◆ Exercise directions
The exact lines from the start of the material below through the line holding "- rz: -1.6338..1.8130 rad" are the answer; return those, pictures excluded.
*** Provided material Section Begins ***
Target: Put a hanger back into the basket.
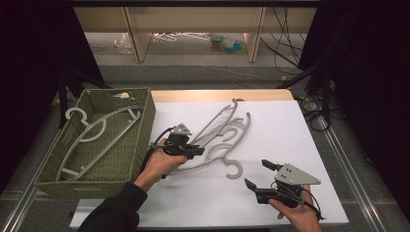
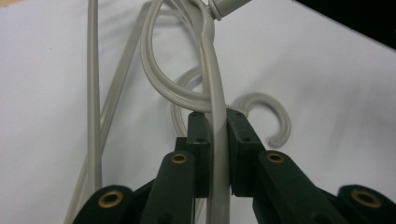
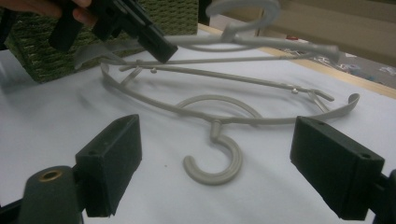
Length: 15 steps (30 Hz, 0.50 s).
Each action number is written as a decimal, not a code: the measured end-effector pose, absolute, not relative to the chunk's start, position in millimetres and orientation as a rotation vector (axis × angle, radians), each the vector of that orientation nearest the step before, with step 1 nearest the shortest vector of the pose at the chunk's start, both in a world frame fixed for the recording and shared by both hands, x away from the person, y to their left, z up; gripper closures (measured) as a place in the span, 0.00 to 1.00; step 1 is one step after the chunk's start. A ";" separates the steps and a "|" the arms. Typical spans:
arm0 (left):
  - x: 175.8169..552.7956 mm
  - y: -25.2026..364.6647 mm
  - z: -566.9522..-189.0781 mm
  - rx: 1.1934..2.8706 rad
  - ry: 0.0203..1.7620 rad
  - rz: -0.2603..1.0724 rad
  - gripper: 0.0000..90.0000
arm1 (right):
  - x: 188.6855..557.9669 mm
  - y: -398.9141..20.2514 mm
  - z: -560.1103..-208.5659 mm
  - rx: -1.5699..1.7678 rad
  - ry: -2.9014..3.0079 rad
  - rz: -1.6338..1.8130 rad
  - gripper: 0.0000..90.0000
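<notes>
Several grey plastic hangers [image 1: 227, 129] lie tangled on the white table [image 1: 285, 130]. My left gripper [image 1: 198, 151] is shut on the thin bar of one grey hanger [image 2: 215, 84], with both black pads pressed against it. In the right gripper view that hanger [image 3: 261, 43] hangs tilted above the table from the left gripper [image 3: 154, 39]. Another hanger lies flat with its hook [image 1: 235, 169] toward me. My right gripper [image 1: 256, 173] is open near the front right, with the flat hanger's hook [image 3: 219, 163] on the table beyond its jaws, apart from them.
A green woven basket [image 1: 142, 128] stands at the table's left with two grey hangers [image 1: 92, 130] inside. A wooden strip [image 1: 217, 95] runs along the table's far edge. Shelving and cables lie on the floor beyond.
</notes>
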State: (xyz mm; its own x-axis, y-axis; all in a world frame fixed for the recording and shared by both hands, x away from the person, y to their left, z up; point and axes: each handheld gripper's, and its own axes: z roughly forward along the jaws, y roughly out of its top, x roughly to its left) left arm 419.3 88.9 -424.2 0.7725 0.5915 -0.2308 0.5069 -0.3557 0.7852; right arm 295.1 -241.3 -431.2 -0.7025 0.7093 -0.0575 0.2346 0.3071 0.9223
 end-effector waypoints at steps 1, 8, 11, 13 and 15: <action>418.5 89.5 -421.3 1.991 0.833 0.105 0.90 | 295.0 -241.2 -431.4 0.839 2.124 1.382 0.20; 413.6 96.5 -396.9 1.880 0.813 0.059 0.90 | 295.1 -241.7 -431.4 0.845 2.122 1.382 0.20; 410.4 101.5 -387.1 1.832 0.812 0.036 0.90 | 294.9 -241.8 -431.5 0.847 2.122 1.382 0.20; 408.2 105.9 -380.9 1.810 0.810 0.034 0.90 | 294.9 -241.8 -431.4 0.846 2.122 1.382 0.20; 407.0 111.2 -377.1 1.779 0.823 0.020 0.90 | 294.8 -241.6 -431.4 0.846 2.117 1.384 0.20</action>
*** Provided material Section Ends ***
◆ Reply
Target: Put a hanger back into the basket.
Length: 15 steps (30 Hz, 0.50 s).
Each action number is written as a decimal, not a code: the measured end-effector pose, absolute, not relative to the chunk's start, position in millimetres and orientation as a rotation vector (axis × angle, radians), each the vector of that orientation nearest the step before, with step 1 nearest the shortest vector of the pose at the chunk's start, both in a world frame fixed for the recording and shared by both hands, x away from the person, y to their left, z up; gripper closures (measured) as a place in the span, 0.00 to 1.00; step 1 is one step after the chunk's start. A ";" separates the steps and a "|" the arms. Typical spans:
arm0 (left):
  - x: 175.8169..552.7956 mm
  - y: -25.2026..364.6647 mm
  - z: -566.9522..-189.0781 mm
  - rx: 1.1934..2.8706 rad
  - ry: 0.0203..1.7620 rad
  - rz: -0.2603..1.0724 rad
  - gripper: 0.0000..90.0000
arm1 (right):
  - x: 188.6855..557.9669 mm
  - y: -398.9141..20.2514 mm
  - z: -560.1103..-208.5659 mm
  - rx: -1.5699..1.7678 rad
  - ry: -2.9014..3.0079 rad
  - rz: -1.6338..1.8130 rad

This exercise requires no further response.